EXERCISE INSTRUCTIONS: Reproduce the listing exactly, with no pictures in your copy.

RECORDED INFORMATION:
#####

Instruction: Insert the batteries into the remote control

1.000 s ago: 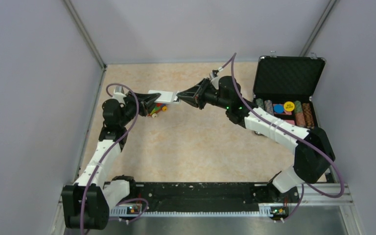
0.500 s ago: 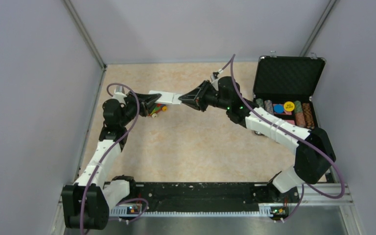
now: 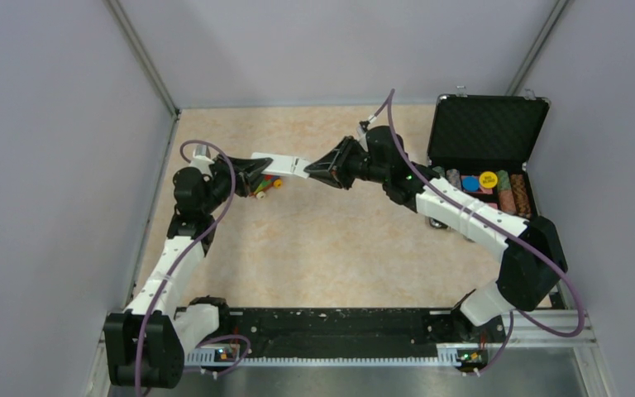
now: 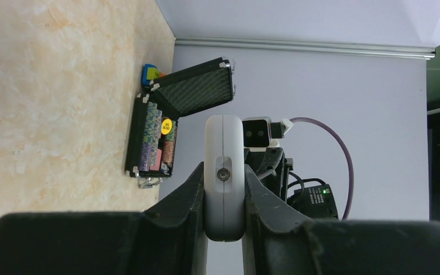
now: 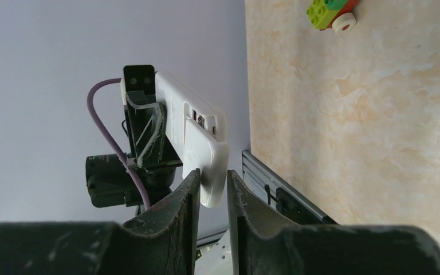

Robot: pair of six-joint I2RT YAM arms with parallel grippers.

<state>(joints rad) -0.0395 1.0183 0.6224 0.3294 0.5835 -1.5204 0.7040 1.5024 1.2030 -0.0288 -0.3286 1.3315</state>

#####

RESULT:
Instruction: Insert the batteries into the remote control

1.000 s ago: 
0.500 s ago: 
now: 
now: 
now: 

Robot: pair of six-joint I2RT YAM arms with parallel grippers.

<state>(joints rad) -0.0395 1.0183 0.6224 0.3294 0.5835 -1.5204 0.7040 1.5024 1.2030 -0.0288 -0.3286 1.3315</state>

No further work is required for this exercise.